- Task directions -
Going from the top of the data below, give again each line through the one containing "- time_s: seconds", both ends kept.

- Supplied information -
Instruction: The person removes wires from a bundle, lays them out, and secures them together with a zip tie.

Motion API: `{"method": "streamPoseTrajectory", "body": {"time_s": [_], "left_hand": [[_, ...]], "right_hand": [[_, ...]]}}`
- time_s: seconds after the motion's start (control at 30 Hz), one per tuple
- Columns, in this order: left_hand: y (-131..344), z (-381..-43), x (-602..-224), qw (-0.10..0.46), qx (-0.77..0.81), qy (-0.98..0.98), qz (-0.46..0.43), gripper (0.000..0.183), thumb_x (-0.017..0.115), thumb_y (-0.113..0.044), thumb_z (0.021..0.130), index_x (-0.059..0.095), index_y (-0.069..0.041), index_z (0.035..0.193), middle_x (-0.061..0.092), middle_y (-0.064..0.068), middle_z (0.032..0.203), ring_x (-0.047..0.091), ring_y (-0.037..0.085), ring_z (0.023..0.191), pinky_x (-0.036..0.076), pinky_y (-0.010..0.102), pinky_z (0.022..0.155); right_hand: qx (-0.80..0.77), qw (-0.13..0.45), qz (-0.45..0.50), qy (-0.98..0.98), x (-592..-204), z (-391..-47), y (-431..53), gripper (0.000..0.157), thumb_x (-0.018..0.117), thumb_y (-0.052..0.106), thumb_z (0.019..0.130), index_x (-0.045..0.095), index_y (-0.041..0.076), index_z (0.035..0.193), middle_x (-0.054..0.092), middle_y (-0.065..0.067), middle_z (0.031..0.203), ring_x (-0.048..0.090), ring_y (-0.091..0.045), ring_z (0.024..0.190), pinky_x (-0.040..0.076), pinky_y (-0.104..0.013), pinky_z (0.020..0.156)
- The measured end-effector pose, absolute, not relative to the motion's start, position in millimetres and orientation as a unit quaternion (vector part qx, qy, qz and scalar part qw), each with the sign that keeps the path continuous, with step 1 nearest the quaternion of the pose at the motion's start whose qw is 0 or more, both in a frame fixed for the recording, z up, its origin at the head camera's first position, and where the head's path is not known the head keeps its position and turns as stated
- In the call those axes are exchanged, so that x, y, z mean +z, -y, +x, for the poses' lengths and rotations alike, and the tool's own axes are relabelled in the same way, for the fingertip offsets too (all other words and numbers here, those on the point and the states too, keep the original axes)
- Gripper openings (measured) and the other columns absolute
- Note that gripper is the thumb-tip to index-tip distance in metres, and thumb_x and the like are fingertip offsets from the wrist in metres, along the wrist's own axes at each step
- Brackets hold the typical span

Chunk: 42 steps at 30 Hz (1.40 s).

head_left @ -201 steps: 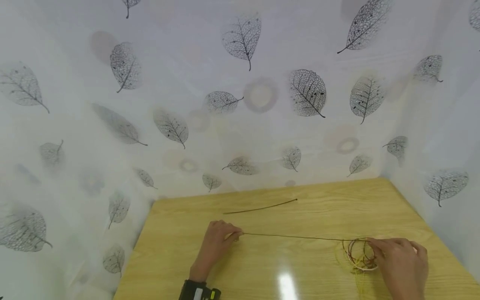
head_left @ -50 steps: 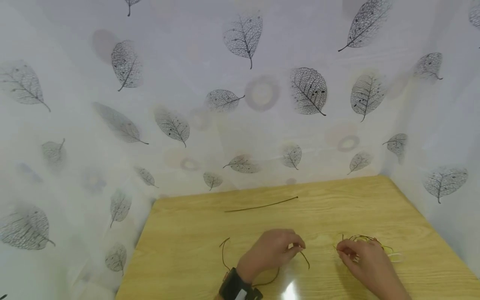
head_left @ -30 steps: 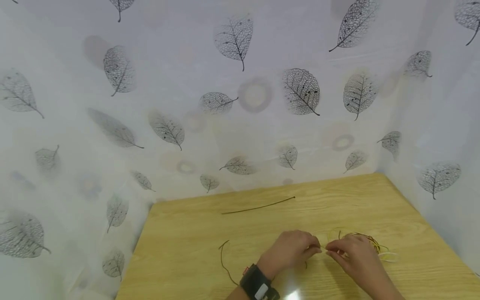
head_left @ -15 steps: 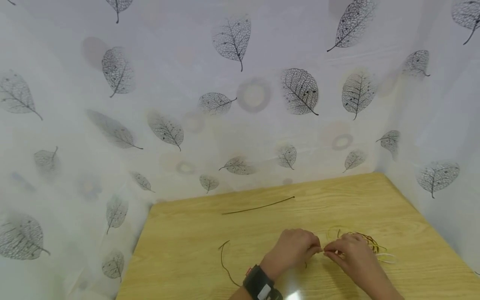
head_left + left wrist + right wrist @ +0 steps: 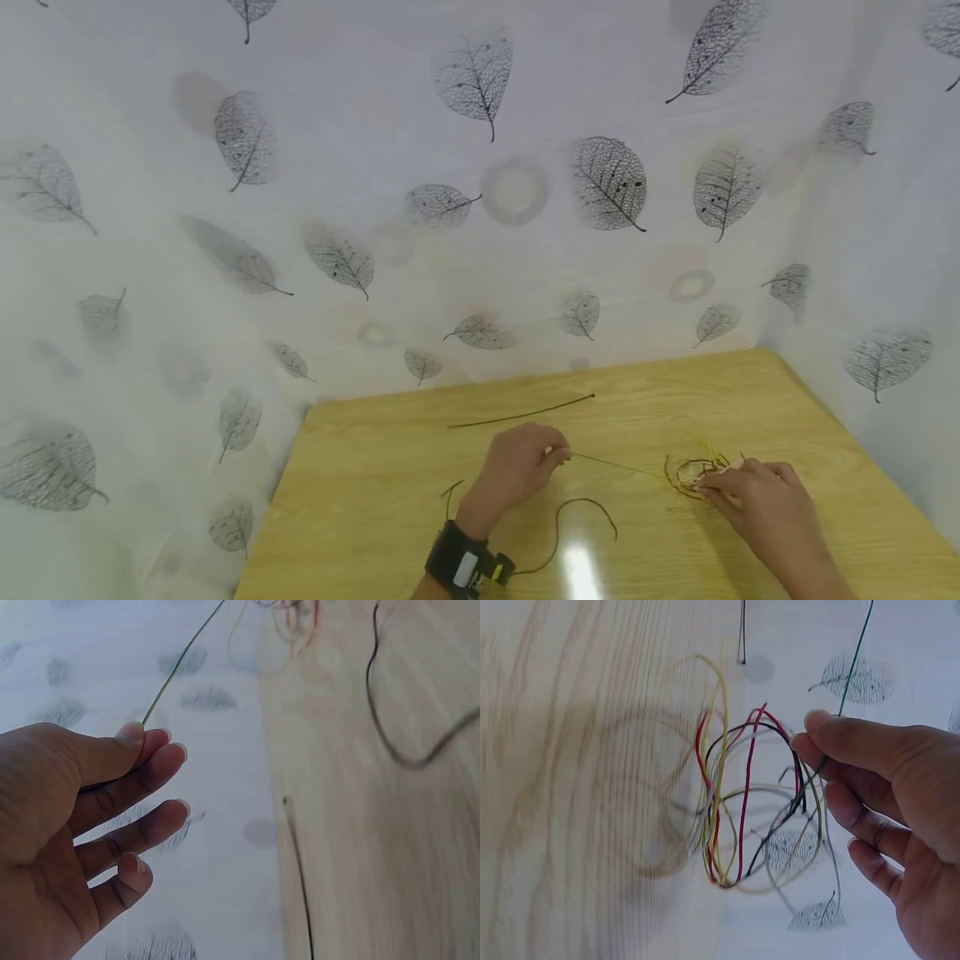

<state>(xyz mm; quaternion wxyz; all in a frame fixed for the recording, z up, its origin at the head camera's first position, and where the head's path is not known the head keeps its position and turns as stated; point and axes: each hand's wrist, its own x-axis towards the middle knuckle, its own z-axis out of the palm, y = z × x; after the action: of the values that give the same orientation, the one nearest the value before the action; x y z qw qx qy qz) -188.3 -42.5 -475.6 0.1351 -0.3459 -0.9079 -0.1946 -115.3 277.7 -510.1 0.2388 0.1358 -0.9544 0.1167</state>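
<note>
Between thumb and index finger, my left hand [image 5: 517,462] pinches the end of a thin green cord [image 5: 178,664]. Its other fingers are loosely bent. The cord runs taut across the head view to a looped bundle of cords [image 5: 748,780] in red, yellow, black, green and white. My right hand [image 5: 776,508] pinches the bundle's edge with thumb and index finger, where the green cord passes between them. In the right wrist view the loops hang beside the fingertips. The head view shows the bundle over the right part of the table.
One dark cord [image 5: 525,414] lies nearly straight at the back of the wooden table [image 5: 360,450]. Another dark cord [image 5: 557,533] curves near the left wrist, partly hidden by the arm. A leaf-patterned white covering [image 5: 375,125] rises behind and at both sides.
Over the last half second my hands have parted from near touching. The left has moved left and farther back, stretching the green cord; the right has moved right. Earlier, both held a dark cord apart.
</note>
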Motion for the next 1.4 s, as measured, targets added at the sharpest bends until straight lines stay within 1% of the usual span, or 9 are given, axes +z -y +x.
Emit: {"method": "streamPoseTrajectory", "body": {"time_s": [0.1, 0.13, 0.17, 0.27, 0.33, 0.37, 0.63, 0.93, 1.4], "left_hand": [[61, -189, -473, 0.133, -0.209, 0.912, -0.327, 0.011, 0.068, -0.032, 0.091, 0.074, -0.027, 0.084, 0.066, -0.016, 0.073, 0.054, -0.001, 0.060, 0.042, 0.013, 0.049], [66, -189, -473, 0.132, -0.211, 0.914, -0.322, 0.011, 0.067, -0.033, 0.091, 0.074, -0.027, 0.084, 0.066, -0.016, 0.074, 0.055, -0.001, 0.062, 0.043, 0.013, 0.051], [70, -189, -473, 0.130, -0.211, 0.916, -0.317, 0.012, 0.067, -0.034, 0.092, 0.074, -0.028, 0.085, 0.066, -0.016, 0.075, 0.055, -0.001, 0.063, 0.044, 0.014, 0.051], [83, -188, -473, 0.126, -0.216, 0.919, -0.304, 0.013, 0.065, -0.036, 0.093, 0.074, -0.028, 0.087, 0.068, -0.016, 0.080, 0.058, 0.000, 0.067, 0.047, 0.016, 0.054], [93, -188, -474, 0.128, -0.220, 0.920, -0.299, 0.014, 0.065, -0.036, 0.093, 0.075, -0.028, 0.088, 0.069, -0.016, 0.082, 0.059, 0.000, 0.068, 0.048, 0.018, 0.055], [98, -189, -476, 0.131, -0.223, 0.919, -0.297, 0.013, 0.065, -0.036, 0.093, 0.074, -0.028, 0.088, 0.069, -0.015, 0.083, 0.059, 0.001, 0.068, 0.049, 0.019, 0.056], [137, -191, -484, 0.170, -0.242, 0.915, -0.273, 0.010, 0.068, -0.032, 0.091, 0.076, -0.026, 0.092, 0.072, -0.012, 0.090, 0.062, 0.005, 0.073, 0.052, 0.026, 0.057], [169, -188, -478, 0.188, -0.254, 0.923, -0.218, 0.006, 0.070, -0.029, 0.090, 0.075, -0.029, 0.087, 0.068, -0.019, 0.081, 0.055, 0.001, 0.070, 0.047, 0.023, 0.055], [214, -181, -479, 0.217, -0.265, 0.923, -0.176, 0.004, 0.073, -0.024, 0.088, 0.077, -0.023, 0.086, 0.067, -0.011, 0.077, 0.055, 0.006, 0.069, 0.045, 0.029, 0.054]], "right_hand": [[0.118, 0.275, 0.147, 0.943, -511, -117, -283, 0.021, 0.087, 0.022, 0.056, 0.080, 0.025, 0.075, 0.065, 0.016, 0.058, 0.044, -0.007, 0.055, 0.043, -0.046, 0.075], [0.120, 0.285, 0.153, 0.939, -512, -118, -284, 0.017, 0.085, 0.033, 0.062, 0.080, 0.025, 0.076, 0.065, 0.016, 0.058, 0.044, -0.007, 0.055, 0.043, -0.046, 0.075], [0.123, 0.295, 0.159, 0.934, -513, -120, -284, 0.021, 0.079, 0.044, 0.069, 0.080, 0.024, 0.077, 0.066, 0.014, 0.059, 0.045, -0.008, 0.056, 0.043, -0.046, 0.075], [0.121, 0.309, 0.163, 0.929, -513, -123, -286, 0.060, 0.043, 0.070, 0.086, 0.080, 0.024, 0.077, 0.068, 0.012, 0.060, 0.050, -0.011, 0.058, 0.042, -0.046, 0.075], [0.119, 0.316, 0.157, 0.928, -513, -125, -286, 0.083, 0.015, 0.073, 0.089, 0.080, 0.023, 0.076, 0.068, 0.011, 0.060, 0.052, -0.013, 0.059, 0.042, -0.047, 0.073], [0.118, 0.319, 0.155, 0.927, -512, -125, -286, 0.085, 0.013, 0.073, 0.089, 0.081, 0.022, 0.076, 0.067, 0.010, 0.059, 0.052, -0.014, 0.059, 0.043, -0.048, 0.072], [0.107, 0.338, 0.144, 0.924, -505, -128, -290, 0.086, 0.013, 0.070, 0.093, 0.080, 0.018, 0.077, 0.069, 0.004, 0.060, 0.055, -0.020, 0.061, 0.043, -0.051, 0.074], [0.105, 0.345, 0.125, 0.924, -503, -127, -301, 0.086, 0.015, 0.071, 0.093, 0.080, 0.017, 0.078, 0.068, 0.002, 0.058, 0.056, -0.022, 0.061, 0.042, -0.051, 0.078], [0.089, 0.366, 0.110, 0.920, -502, -124, -313, 0.086, 0.016, 0.070, 0.095, 0.079, 0.015, 0.079, 0.061, -0.001, 0.052, 0.056, -0.026, 0.057, 0.043, -0.053, 0.073]]}}
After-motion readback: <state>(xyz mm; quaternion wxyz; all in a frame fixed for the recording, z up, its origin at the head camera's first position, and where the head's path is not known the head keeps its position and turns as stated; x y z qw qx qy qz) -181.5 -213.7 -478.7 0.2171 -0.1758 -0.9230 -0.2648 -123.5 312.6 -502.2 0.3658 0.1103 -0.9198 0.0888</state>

- Answer section -
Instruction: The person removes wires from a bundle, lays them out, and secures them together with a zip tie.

Motion API: `{"method": "streamPoseTrajectory", "body": {"time_s": [_], "left_hand": [[_, ...]], "right_hand": [[_, ...]]}}`
- time_s: seconds after the motion's start (control at 30 Hz), one per tuple

Output is finished, and nothing else is required.